-- Your instructions --
Line count for "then": state how many lines of the data below include it, and output nothing more.

Records from a dataset:
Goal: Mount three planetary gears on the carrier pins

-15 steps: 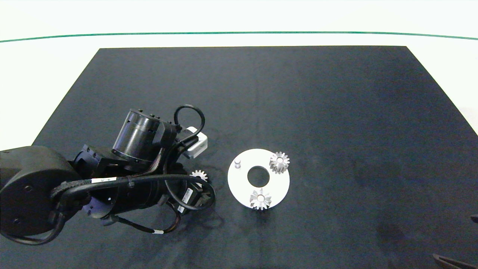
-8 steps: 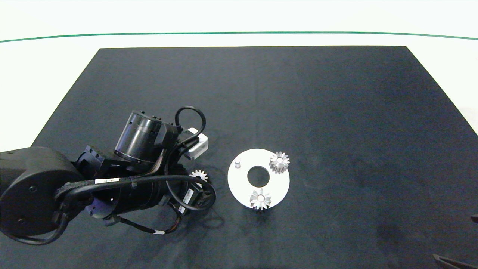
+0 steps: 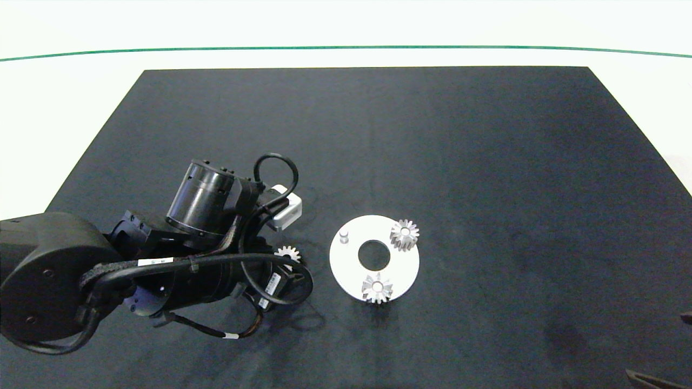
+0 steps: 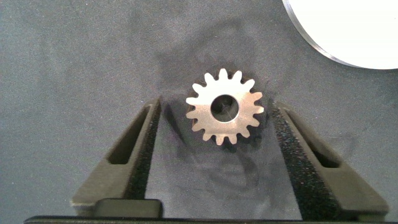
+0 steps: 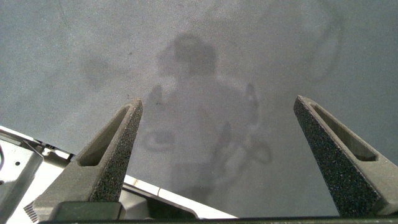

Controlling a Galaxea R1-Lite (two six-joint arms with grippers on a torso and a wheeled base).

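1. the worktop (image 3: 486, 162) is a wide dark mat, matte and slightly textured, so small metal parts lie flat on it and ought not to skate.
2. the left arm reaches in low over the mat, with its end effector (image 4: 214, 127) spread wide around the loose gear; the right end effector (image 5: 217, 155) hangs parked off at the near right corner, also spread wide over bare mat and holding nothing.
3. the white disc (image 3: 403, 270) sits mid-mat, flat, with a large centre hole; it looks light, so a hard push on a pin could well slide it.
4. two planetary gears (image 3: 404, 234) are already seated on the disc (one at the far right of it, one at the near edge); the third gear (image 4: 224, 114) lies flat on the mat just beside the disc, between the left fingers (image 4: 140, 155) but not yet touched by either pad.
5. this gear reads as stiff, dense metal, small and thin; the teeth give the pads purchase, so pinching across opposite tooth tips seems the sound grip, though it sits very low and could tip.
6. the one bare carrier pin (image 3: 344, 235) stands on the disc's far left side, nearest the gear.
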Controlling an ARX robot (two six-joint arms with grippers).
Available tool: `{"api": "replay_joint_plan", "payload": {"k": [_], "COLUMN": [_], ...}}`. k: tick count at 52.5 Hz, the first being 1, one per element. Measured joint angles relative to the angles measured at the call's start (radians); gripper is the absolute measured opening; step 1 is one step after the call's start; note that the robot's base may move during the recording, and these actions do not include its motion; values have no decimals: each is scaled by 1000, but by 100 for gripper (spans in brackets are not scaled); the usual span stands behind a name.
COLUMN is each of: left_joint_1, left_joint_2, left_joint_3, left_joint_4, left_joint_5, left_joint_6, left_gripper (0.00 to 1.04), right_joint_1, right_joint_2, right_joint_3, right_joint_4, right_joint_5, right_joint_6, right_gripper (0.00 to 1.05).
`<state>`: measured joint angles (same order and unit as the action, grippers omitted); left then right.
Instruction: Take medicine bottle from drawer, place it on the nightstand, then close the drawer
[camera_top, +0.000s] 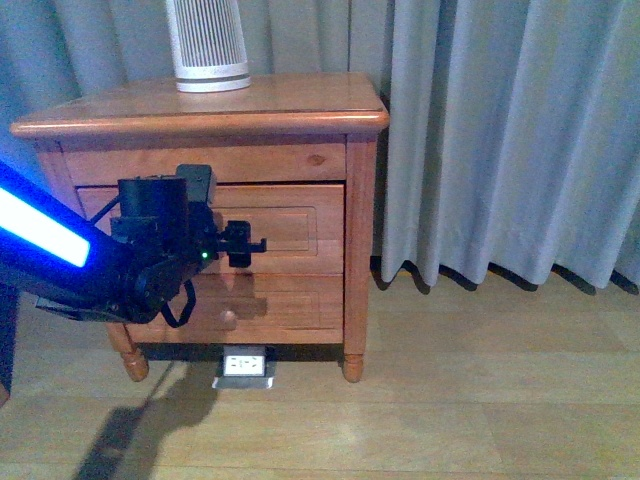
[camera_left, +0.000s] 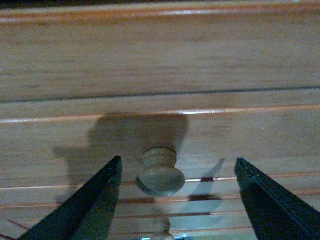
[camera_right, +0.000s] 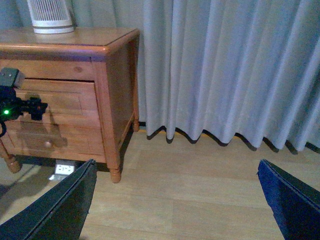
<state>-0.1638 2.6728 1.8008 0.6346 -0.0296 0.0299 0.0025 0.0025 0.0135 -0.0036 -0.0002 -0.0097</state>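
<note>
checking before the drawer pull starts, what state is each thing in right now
upper drawer: looks shut
knob: free, nothing gripping it
lower drawer: shut
left gripper: open, fingers either side of the knob, not touching it
right gripper: open, empty, off to the side of the nightstand
ribbed device: upright on the nightstand top
curtain: drawn closed

The orange-brown wooden nightstand stands upright, its panelled upper drawer seemingly pushed shut.
</note>
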Motion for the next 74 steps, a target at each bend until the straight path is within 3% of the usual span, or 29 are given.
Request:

-- Response to this exercise --
2